We Must Never Find Out.

By Sam Graham

 

 

The computer screen was blank apart from the word 'HELLO' in green text in the top left-hand corner.  The green cursor blinked below it, waiting for a response.  It was the first thing John saw when he opened his eyes.  He shot up from the bed, wide awake as he saw the wall behind it, then the room around him.  He didn't recognise any of it.  He was sitting on a bed that wasn't his in a room he didn't know.  He called out, but nobody answered.  His voice echoed for a moment, then there was only the static humming from the strip light overhead.  He panicked, eyes darting between the bare concrete walls with no windows and the two wooden doors, one near the bed and the other further along the long wall of the rectangular room.  The door farthest away was sealed by a rusted iron bolt on his side and the other had a rusted iron keyhole.  They looked old.  The keyhole was much larger than any keys that were made nowadays, and the lock was fastened on by thick square bolts.

The computer was still waiting on the desk near the bed.  John took a moment to compose himself, then got up and walked over, keeping watch out the corner of his eye for signs of movement.  A thin layer of grey dust covered the keyboard and before he touched any of the keys, he looked around the room again.
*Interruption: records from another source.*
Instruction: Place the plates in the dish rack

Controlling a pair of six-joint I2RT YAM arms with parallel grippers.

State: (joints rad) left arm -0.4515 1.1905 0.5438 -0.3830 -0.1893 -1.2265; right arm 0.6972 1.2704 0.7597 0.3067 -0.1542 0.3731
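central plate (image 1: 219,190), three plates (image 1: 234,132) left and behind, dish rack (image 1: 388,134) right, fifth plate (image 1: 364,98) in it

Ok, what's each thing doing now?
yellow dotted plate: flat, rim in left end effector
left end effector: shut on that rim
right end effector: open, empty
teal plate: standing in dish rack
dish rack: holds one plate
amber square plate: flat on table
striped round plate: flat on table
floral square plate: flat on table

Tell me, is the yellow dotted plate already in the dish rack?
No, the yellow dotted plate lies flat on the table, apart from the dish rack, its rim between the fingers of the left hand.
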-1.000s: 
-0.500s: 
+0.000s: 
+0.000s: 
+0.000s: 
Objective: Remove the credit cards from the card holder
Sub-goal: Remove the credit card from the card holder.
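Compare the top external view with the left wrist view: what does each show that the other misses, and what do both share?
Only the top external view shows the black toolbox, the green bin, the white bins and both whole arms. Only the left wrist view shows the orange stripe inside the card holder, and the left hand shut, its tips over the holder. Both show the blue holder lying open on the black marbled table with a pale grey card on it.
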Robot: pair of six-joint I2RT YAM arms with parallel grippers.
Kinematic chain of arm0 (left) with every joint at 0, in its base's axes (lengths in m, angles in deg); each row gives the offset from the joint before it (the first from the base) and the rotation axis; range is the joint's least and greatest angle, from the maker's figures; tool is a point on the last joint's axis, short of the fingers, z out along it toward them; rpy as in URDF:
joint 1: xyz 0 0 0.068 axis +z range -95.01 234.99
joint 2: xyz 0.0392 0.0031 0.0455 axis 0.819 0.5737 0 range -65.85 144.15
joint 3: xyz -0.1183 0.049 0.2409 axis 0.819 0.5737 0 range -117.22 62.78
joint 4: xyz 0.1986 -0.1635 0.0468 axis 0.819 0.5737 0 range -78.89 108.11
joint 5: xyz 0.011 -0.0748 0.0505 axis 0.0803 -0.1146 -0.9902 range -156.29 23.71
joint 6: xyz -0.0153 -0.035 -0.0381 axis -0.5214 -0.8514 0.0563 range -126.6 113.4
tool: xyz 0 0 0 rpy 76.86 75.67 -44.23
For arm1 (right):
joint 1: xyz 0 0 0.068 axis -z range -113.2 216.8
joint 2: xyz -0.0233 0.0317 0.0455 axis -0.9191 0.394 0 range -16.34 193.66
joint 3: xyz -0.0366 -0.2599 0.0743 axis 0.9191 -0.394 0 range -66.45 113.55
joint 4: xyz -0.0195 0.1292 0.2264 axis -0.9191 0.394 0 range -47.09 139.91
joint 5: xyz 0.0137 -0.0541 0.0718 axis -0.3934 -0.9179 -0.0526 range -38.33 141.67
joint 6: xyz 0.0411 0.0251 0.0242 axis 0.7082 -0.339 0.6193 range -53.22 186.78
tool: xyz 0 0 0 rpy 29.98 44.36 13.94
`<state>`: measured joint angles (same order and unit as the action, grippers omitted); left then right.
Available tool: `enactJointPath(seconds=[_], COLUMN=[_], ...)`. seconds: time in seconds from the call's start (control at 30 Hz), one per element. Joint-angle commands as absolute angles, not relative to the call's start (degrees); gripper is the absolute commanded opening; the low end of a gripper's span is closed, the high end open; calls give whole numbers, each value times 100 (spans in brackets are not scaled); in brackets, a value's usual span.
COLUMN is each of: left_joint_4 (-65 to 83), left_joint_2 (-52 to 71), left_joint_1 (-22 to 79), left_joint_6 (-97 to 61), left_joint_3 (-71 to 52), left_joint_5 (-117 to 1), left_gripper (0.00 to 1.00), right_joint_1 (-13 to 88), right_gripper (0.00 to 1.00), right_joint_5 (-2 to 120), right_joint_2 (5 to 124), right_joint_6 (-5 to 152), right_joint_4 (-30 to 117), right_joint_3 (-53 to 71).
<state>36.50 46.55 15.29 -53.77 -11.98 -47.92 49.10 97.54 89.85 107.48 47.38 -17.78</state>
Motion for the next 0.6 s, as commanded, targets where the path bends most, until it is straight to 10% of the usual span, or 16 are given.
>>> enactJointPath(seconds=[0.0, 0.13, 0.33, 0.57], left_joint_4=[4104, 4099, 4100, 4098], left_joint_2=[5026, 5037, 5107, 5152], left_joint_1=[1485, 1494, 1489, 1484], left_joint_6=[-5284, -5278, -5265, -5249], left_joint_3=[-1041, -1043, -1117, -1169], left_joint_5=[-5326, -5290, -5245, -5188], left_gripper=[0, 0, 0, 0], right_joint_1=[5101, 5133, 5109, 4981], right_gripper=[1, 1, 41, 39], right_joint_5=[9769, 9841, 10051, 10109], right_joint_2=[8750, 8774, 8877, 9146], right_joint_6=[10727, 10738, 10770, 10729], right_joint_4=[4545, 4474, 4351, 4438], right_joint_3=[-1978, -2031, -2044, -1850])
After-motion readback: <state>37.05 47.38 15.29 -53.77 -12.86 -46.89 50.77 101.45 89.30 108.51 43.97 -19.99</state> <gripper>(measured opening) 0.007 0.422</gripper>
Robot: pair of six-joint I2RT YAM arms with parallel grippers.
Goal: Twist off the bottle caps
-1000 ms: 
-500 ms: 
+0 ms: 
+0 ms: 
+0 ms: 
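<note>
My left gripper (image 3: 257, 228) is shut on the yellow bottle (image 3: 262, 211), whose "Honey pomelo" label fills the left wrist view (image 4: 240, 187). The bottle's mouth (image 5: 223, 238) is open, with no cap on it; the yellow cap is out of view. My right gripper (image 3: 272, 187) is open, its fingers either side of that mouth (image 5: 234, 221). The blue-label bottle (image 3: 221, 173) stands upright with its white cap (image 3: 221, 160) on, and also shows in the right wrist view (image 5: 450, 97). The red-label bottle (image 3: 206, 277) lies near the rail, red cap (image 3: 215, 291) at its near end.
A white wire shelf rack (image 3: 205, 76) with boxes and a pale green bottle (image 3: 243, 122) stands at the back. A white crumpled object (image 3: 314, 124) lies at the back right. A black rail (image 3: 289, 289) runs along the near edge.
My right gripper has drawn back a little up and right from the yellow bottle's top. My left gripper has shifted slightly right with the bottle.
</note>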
Nothing.  Not even a camera.

The green cursor on the monitor flickered, counting each second that he wasn't typing.  It was the closest thing to keeping time in there.  No clock.  No windows.  No sun.  No time.

Where am I?  He typed with one finger.

A few seconds passed before a reply came.

THAT'S NOT IMPORTANT

Who are you?  John typed.

THAT'S NOT IMPORTANT

How did I get here?

WE DON'T KNOW

What is this place?

WE DON'T KNOW

John, getting frustrated, looked around at the empty room again.  The air was cold and smelled of undisturbed dust and damp.  He wrapped his arms around himself as he shivered.

John continued typing: Let me out of-

YOU REALLY OUGHT TO ASK ABOUT WHAT'S IN THE NEXT ROOM

John read the message a few times before looking at the bolted door.  He never noticed a moment ago, but there was a rectangular slider covering a peephole.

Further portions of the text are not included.